LLM creating prompts for itself: One of the more mind-bending things I discovered was how it could actually create prompts for itself. At one point, I asked the LLM to write a prompt for me to generate specific code, and it worked like a charm. This feature takes AI assistance to another level—it’s like having a co-pilot who not only takes instructions but also suggests the best way to ask for those instructions.
Challenges & Concerns: Craft Takes a Backseat
Craftsmanship: AI made me lazy. The craft of coding took a backseat as I let AI churn out code. While it generated functional code, I wasn’t as involved in the details, especially with test cases. The AI generated test cases for me, but I skipped my usual test-driven development (TDD) practice. This made me nervous because I couldn’t be 100% sure all behavior was covered under the tests.
AI creating integration tests: The AI did create functional integration tests, but they were basic. These tests will work, but they’ll likely need refinement, especially when handling more complex scenarios. The speed was great, but the human touch was missed here.
Using AI to fake integrations: Another cool thing I tried was having the AI generate fake integrations. This acted as a placeholder for real integrations while I developed other features. It’s a handy trick when you need something to hold the place without fully implementing it right away.
Privacy and PII concerns: AI is powerful, but enterprise readiness is still a concern. When using AI, especially with sensitive data, we have to be mindful of privacy and PII issues. It’s why we’re considering using our own hosted LLM at Incubyte to make sure data never leaves our control.
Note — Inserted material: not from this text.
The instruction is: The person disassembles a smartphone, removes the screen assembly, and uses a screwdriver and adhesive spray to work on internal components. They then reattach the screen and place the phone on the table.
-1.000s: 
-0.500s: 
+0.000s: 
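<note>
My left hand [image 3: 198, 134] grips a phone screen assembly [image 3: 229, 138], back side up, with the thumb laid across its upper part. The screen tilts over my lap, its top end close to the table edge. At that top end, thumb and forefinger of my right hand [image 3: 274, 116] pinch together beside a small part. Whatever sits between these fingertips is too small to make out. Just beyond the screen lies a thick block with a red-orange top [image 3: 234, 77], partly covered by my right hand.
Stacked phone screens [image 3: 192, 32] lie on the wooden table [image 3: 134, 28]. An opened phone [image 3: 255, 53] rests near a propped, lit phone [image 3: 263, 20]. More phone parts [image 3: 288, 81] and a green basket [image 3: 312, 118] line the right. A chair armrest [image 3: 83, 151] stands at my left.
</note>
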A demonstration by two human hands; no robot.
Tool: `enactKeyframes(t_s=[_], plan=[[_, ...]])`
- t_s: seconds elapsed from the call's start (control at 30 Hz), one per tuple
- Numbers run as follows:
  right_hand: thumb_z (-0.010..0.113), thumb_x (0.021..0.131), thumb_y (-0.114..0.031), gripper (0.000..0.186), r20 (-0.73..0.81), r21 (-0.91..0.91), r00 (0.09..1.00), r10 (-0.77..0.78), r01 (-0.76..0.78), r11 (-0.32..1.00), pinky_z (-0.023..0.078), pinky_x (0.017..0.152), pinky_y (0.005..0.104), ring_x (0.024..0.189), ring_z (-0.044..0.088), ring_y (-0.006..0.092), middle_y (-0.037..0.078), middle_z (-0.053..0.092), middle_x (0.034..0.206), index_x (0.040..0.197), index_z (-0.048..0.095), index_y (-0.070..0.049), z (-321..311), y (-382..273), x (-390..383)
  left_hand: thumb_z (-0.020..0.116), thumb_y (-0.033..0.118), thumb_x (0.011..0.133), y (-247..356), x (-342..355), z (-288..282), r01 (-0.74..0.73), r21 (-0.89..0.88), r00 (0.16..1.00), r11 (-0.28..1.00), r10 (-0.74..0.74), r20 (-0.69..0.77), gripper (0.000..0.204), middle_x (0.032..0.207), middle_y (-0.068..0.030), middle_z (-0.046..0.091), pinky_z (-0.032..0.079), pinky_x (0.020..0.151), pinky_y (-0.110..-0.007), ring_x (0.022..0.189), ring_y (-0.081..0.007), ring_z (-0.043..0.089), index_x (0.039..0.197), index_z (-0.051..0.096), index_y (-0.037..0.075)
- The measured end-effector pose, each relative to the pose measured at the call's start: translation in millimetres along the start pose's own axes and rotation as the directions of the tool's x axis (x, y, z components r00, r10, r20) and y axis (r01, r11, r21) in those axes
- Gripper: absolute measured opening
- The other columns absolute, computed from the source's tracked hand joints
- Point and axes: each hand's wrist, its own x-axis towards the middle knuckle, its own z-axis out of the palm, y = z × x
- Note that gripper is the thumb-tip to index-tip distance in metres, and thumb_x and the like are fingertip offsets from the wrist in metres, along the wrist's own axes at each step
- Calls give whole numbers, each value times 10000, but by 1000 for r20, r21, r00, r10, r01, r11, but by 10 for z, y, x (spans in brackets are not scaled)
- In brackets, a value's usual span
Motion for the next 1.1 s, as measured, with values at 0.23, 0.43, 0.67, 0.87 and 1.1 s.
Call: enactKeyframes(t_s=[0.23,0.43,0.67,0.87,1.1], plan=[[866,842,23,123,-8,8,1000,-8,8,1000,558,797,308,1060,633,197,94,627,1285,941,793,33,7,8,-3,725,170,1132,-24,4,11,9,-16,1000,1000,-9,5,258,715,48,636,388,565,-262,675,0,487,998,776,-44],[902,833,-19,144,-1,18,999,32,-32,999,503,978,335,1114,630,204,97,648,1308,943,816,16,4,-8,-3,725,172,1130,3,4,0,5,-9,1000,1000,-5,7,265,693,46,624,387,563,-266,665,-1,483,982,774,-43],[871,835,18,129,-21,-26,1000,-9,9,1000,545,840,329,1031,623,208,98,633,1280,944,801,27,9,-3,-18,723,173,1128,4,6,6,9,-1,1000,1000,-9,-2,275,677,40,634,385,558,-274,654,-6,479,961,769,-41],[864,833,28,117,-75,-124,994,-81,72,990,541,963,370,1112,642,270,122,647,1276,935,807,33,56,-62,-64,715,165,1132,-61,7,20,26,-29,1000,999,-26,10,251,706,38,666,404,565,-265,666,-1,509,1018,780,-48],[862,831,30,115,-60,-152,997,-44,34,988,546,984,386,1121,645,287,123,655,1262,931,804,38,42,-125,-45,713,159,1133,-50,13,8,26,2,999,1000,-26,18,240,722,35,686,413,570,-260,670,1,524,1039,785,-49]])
Short context vs. long context with AI
Another interesting discovery was the balance between short context vs. long context. Feeding too much data to the AI all at once—like keeping a long chat history or overwhelming it with files—can actually hurt the quality of the results. I found it much more effective to break the tasks into smaller, focused conversations, giving the AI clear and concise instructions for each step. It’s a great reminder that, while AI is powerful, it still needs us to structure its workload thoughtfully.
Wrapping Up: AI + Craft = The Sweet Spot
AI is fast, powerful, and increasingly reliable. But the craft of coding—the attention to detail, the nuanced decisions—that’s still something AI can’t fully replicate. At Incubyte, we’re learning to balance both worlds. AI gives us the speed and efficiency, while we keep our eyes on quality and craftsmanship.
So, is AI the future of development? Absolutely. But it’s still up to us to make sure the wheels don’t fall off along the way.